I’m Dr. Megan Bojko with LifeMotion Physical Therapy, and today I’m going to talk to you a little bit about how to know if you are ready to return to running after having a baby.
I’m going to put Chelsea through a few tests here, and typically I will start doing these tests at about three months postpartum. At this point in her rehab, she would’ve already gone through a basic pelvic floor program. She would’ve already worked on her strength, her endurance, and her coordination. This is a more advanced way to assess somebody that’s getting ready to do a high-impact loading activity.
I’m going to come down here and I’m going to walk her through a couple of these drills. Chelsea, what I want you to do is I want you to lift one leg up off the mat for me. I want you to think about keeping your core nice and tight. I want you to squeeze your buns and lift your hips up off the floor. This is a single leg bridge. You can come back down. Good. Do about three of those for me. Typically, I’ll have my patients do 10 to 20 of these. What I’m looking for is how easy or difficult is the exercise and does it reproduce any symptoms? Is she having any urinary leaking? Is she having any pain in her pelvis? Is she having any pressure with any of those activities?
Okay, I’m going to have you roll to your side, and I want you to bend your bottom leg for me. These are called hip burners. What I want you to do here is keep this leg straight and bring it back behind you just a little bit, and then keep your core and your pelvic floor nice and tight. I want you to pulse up and down for me. Good. Again, I would do 10 to 20 of these with her to see how she does with this, how fatiguing it is, how difficult, and if she has any symptom. Good.
Okay. I’m going to have you come up off that mat. We’re going to come over to the chair. What I’m going to have you do is you’re going to stand on one leg and bring the other leg out in front of you. I want you to slowly lower down into the chair, and then you’re going to stand back up again. Good. I’m looking at her alignment here. I’m looking at if she’s having any difficulty maintaining control coming up and down and also if she’s having any pressure or an increase in pain or other symptoms. Good.
Okay. Now what I want you to do is I’m going to have you hop up and down on one leg repeatedly for me. Good. Now we’re looking at impact loading.
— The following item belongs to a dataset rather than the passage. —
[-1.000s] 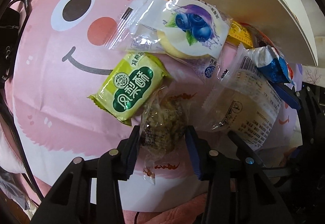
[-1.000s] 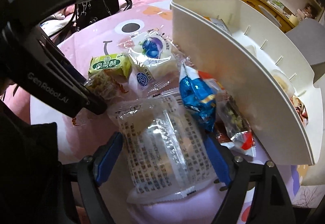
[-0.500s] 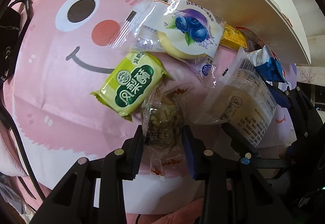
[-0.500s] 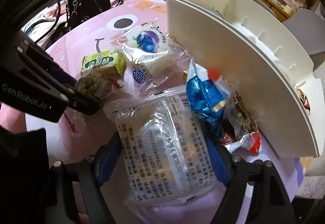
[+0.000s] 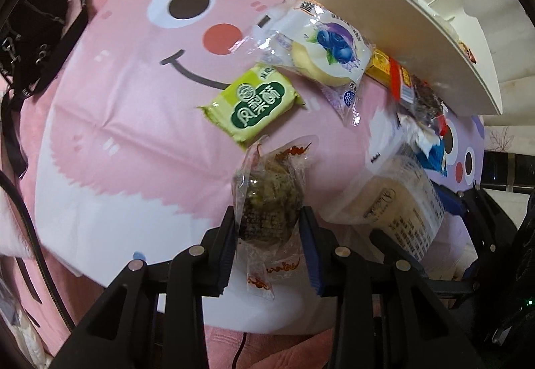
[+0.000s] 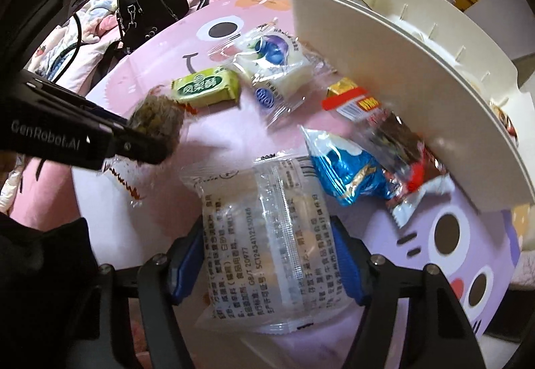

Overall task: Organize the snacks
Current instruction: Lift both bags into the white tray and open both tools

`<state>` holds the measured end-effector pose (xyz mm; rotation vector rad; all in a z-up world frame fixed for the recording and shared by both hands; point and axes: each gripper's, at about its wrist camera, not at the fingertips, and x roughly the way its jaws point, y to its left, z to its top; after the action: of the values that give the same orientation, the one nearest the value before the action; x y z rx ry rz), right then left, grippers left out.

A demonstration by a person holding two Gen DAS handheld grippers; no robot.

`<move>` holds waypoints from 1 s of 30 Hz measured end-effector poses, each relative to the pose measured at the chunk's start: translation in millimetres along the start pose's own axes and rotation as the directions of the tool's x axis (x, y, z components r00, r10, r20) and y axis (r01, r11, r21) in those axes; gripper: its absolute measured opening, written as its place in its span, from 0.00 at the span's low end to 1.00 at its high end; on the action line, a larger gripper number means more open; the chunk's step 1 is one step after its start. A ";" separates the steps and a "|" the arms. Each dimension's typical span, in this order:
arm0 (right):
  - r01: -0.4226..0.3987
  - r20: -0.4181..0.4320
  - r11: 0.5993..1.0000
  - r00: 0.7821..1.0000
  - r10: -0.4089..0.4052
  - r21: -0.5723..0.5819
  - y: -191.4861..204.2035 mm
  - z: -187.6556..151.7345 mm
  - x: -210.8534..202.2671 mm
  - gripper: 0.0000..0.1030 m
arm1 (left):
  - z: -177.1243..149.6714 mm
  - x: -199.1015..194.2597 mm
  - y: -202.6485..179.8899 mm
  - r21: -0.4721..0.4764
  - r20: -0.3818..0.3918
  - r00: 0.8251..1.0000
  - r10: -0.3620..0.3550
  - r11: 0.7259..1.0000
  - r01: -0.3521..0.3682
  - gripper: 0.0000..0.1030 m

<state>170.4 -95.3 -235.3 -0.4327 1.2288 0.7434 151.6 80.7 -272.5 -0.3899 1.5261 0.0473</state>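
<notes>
1. Two grippers, both loaded: left gripper [image 5: 267, 232] clamped on brown snack [image 5: 267, 201], bottom centre.
2. Right gripper [image 6: 267, 255] closed around clear packet [image 6: 267, 235], bottom centre.
3. Beyond, mid-frame: green pack [image 5: 254, 101], blueberry cake [image 5: 327, 44].
4. Upper right: white bin [image 5: 401, 11].

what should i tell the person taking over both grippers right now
Left gripper: jaws shut on the brown snack pack, lifted off the pink cloth.
Right gripper: jaws shut on the clear cake pack.
Loose on the cloth: green pastry pack, blueberry cake pack, blue pack, red-ended pack beside the white organizer.
Done: two packs gripped. Left: carry both into the organizer, then the four loose ones. Its contents are mostly hidden.
</notes>
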 end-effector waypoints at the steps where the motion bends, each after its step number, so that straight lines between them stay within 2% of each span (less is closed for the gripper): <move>1: -0.009 0.000 1.000 1.000 0.009 0.010 -1.0 -2.9 -4.0 0.67 | -3.6 -3.8 1.1 -0.002 0.007 1.000 0.003 1.000 -0.003 0.33; 6: -0.027 0.014 0.999 1.000 0.027 0.034 -4.0 -9.8 -20.4 0.67 | -16.5 -21.8 0.9 -0.002 0.030 0.999 0.010 1.000 -0.010 0.33; 10: -0.037 0.044 0.999 0.998 0.036 0.030 -3.6 -12.6 -37.9 0.67 | -15.5 -38.9 -5.5 0.004 0.042 0.999 -0.002 1.000 0.002 0.33; 15: -0.044 0.096 0.999 0.994 0.043 0.018 -4.2 -12.7 -62.1 0.67 | -12.5 -64.1 -18.2 0.041 0.072 0.997 0.014 0.999 -0.017 0.33; 22: -0.070 0.164 0.996 0.985 0.061 0.049 -14.4 -0.7 -95.3 0.67 | 7.8 -103.5 -33.2 0.103 0.116 0.993 0.013 0.994 -0.025 0.34; 30: -0.052 0.241 0.993 0.970 0.027 0.101 -34.5 31.9 -118.6 0.68 | 46.1 -138.1 -58.2 0.185 0.166 0.986 0.004 0.982 -0.035 0.34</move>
<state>199.3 -130.6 -116.2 -0.2230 1.0466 0.7370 203.8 68.0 -125.2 -0.2154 1.3570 -0.0477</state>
I’m looking to see if she can tolerate that increase in pressure as she goes up and down here. Good and relax. I would have do 10 to 20 of those, and then I would reassess her symptoms. Is she having any pressure? Is she having any incontinence issues? Is she having any pain?
Okay, so the last one I’m going to have you do, I want you to do a big broad jump for me as far as you can go. Oh, very nice. Good. Those are five activities that I would have my patients do to assess to see if they have any symptoms come up that might indicate that there’s an issue, that there is a reason not to return to run.
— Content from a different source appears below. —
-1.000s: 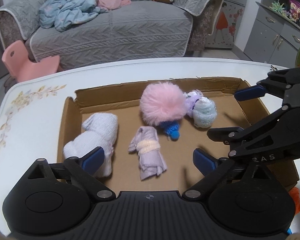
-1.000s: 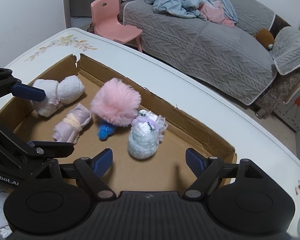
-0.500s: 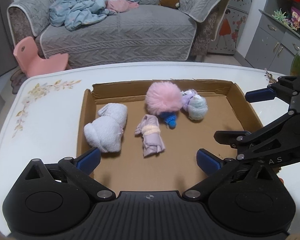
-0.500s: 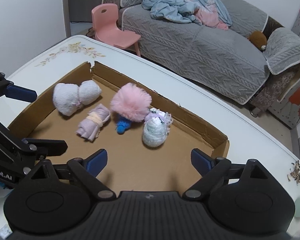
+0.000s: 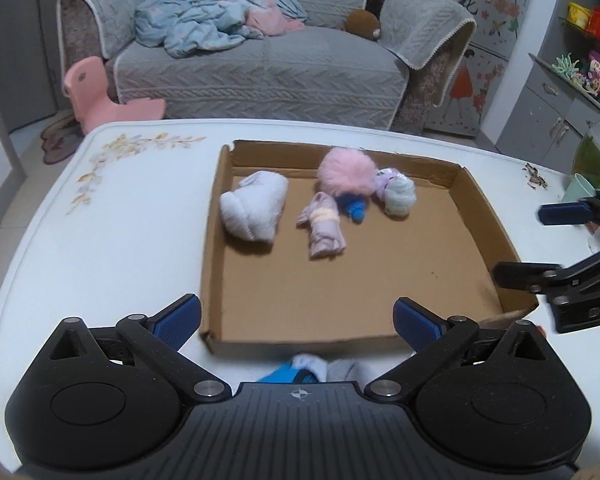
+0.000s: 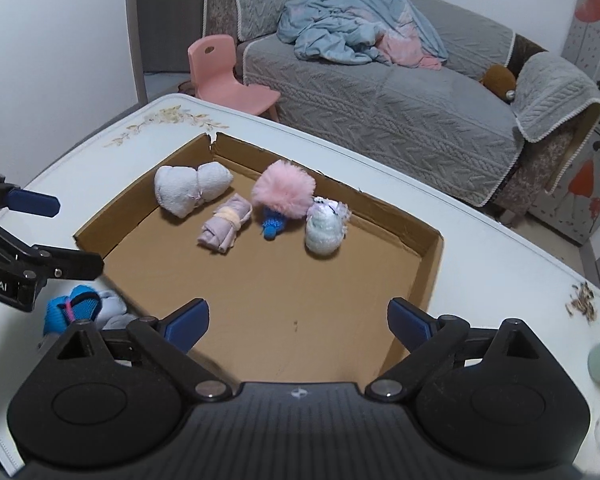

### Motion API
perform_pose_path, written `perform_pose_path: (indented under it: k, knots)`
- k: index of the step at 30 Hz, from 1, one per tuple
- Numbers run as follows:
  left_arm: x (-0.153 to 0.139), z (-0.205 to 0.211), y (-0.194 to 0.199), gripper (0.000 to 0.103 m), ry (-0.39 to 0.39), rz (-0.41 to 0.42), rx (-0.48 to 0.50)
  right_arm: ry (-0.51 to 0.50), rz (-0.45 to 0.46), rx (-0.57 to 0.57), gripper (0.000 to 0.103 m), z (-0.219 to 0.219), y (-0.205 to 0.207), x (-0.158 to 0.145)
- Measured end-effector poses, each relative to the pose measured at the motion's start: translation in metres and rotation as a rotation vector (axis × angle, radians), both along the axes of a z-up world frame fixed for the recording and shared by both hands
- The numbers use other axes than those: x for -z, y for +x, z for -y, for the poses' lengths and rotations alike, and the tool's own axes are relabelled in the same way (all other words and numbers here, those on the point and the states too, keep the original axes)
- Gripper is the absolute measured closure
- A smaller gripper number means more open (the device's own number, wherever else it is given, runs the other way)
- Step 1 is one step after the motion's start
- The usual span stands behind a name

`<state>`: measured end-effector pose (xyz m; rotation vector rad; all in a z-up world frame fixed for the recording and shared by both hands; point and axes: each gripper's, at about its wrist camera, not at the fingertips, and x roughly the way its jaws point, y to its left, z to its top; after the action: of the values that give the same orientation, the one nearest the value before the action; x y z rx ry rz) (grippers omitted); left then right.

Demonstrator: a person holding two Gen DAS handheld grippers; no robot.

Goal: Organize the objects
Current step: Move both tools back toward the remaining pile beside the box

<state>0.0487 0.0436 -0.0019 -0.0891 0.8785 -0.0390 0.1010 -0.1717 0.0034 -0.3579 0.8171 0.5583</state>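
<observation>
A shallow cardboard tray (image 5: 480, 216) (image 6: 428, 276) lies on the white table. In it lie a white rolled sock bundle (image 5: 254, 210) (image 6: 190, 192), a lilac rolled bundle (image 5: 322, 226) (image 6: 224, 226), a pink pompom on a blue knit piece (image 5: 346, 170) (image 6: 284, 194) and a pale green-white bundle (image 5: 398, 196) (image 6: 324, 228). A blue and grey sock bundle (image 5: 312, 370) (image 6: 80, 310) lies on the table outside the tray's near edge. My left gripper (image 5: 296, 322) is open and empty above that edge. My right gripper (image 6: 298, 320) is open and empty over the tray's near right part.
A grey sofa (image 5: 260, 64) with a blue blanket and a pink child's chair (image 6: 224, 76) stand beyond the table. A pale green cup (image 5: 580, 190) and scattered crumbs (image 6: 582, 306) are on the table's right side. Cabinets stand at the far right.
Both grippers have pulled back and up from the tray, staying open. The tray now looks smaller and the blue and grey sock bundle has come into view at its near edge.
</observation>
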Motion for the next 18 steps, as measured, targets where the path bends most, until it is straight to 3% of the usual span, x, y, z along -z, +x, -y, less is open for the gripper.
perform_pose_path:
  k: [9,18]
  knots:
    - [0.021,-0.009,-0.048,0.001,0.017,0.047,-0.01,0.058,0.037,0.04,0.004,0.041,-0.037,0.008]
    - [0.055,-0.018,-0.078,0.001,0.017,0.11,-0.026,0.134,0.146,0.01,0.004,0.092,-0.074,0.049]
If she had had any issues with those, if any symptoms had popped up, what we would do is figure out where those pop up. Say she can do two or three of those jumps and then she starts to have problems, I would take that and I would turn that into a treatment. I would have her do an exercise or two that would mimic that so that she could be symptom-free and work on that impact loading, and then we would gradually work her back up to that impact loading.
That is the quick and easy way to take a look to see if you are ready to return to running after you have a baby.